What this task involves: Give the number of lines in the records below that include "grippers". Reply with that number alone.

Exercise data:
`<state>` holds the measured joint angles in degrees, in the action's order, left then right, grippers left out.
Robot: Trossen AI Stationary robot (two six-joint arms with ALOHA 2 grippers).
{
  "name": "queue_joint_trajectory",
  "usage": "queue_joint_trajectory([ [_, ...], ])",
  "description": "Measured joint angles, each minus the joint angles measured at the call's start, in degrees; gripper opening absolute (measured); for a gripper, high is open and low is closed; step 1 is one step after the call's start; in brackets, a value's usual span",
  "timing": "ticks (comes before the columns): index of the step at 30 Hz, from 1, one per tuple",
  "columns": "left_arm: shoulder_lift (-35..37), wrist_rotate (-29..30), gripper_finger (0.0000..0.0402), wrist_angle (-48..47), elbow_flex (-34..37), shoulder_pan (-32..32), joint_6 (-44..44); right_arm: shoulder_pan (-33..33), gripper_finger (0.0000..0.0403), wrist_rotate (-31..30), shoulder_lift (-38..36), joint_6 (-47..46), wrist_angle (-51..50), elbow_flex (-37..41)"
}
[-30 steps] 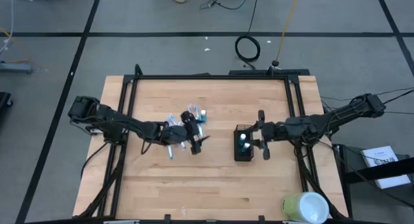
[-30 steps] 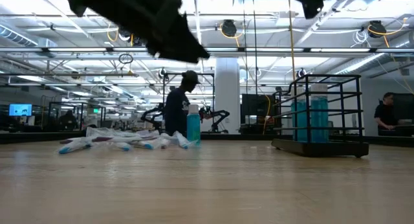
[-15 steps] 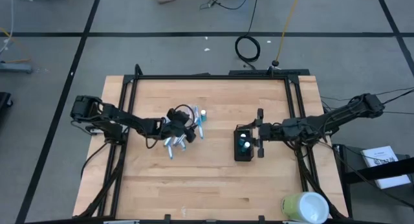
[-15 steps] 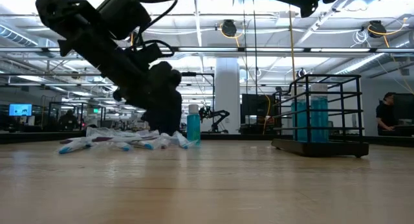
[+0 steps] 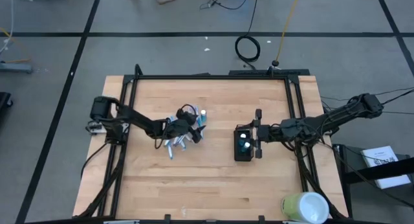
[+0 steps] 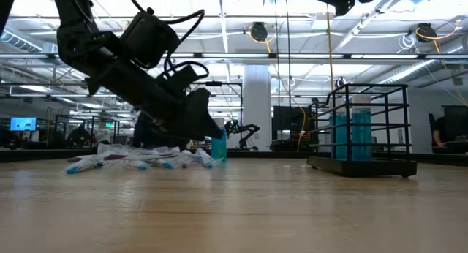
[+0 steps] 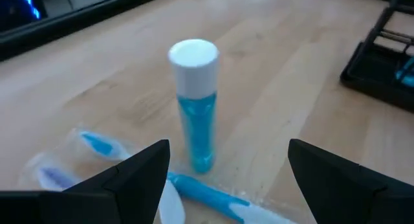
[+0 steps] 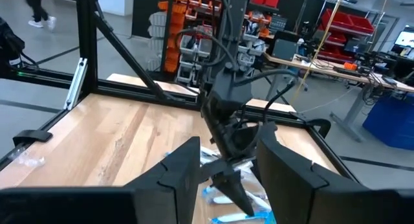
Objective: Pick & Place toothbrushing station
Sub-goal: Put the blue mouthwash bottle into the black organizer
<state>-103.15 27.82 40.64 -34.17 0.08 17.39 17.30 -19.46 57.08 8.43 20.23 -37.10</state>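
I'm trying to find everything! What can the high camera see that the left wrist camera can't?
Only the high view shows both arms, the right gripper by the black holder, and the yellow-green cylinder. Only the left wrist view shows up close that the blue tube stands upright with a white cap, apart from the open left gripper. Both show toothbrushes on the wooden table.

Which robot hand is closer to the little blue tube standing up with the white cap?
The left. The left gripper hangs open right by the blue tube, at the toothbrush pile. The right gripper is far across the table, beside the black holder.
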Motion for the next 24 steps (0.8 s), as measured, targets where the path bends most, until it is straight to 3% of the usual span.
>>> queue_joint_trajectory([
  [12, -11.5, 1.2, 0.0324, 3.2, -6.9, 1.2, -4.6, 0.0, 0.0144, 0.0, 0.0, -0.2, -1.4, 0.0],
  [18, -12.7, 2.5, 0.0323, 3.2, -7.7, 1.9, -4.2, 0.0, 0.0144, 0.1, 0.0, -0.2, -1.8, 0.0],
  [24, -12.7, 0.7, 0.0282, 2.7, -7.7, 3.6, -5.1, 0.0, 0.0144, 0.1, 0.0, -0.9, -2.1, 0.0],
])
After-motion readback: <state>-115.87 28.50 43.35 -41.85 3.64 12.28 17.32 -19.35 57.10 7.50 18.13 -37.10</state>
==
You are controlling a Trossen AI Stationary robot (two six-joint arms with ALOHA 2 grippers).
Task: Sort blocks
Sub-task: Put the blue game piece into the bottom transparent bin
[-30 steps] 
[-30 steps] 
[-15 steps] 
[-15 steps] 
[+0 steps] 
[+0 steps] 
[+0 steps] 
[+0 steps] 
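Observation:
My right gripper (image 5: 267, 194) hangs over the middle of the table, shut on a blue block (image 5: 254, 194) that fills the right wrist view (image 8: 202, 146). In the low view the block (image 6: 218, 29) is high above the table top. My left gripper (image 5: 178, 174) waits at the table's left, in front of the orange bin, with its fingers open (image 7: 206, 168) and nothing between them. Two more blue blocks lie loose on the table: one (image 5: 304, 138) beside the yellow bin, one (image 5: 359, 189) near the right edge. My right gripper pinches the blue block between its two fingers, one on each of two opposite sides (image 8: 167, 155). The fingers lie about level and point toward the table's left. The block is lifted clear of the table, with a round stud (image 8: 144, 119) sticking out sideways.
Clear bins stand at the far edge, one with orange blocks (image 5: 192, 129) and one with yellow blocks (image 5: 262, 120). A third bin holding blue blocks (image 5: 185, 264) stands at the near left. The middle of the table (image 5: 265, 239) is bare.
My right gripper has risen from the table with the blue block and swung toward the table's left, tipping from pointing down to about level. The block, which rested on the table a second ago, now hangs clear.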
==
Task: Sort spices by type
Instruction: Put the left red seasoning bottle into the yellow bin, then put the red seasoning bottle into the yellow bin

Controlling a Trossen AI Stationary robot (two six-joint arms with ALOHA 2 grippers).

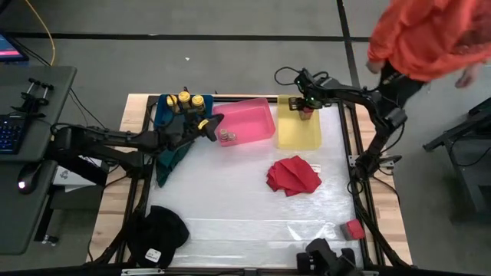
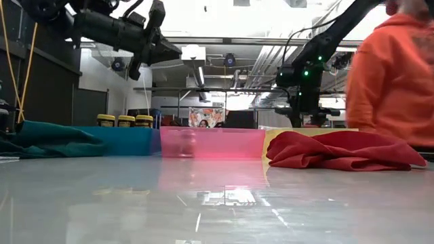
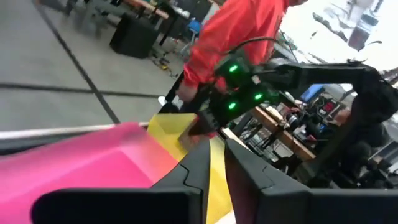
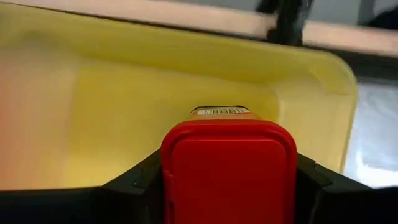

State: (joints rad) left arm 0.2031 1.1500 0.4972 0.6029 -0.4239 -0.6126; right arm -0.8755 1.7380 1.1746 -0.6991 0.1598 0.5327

Completed task: 4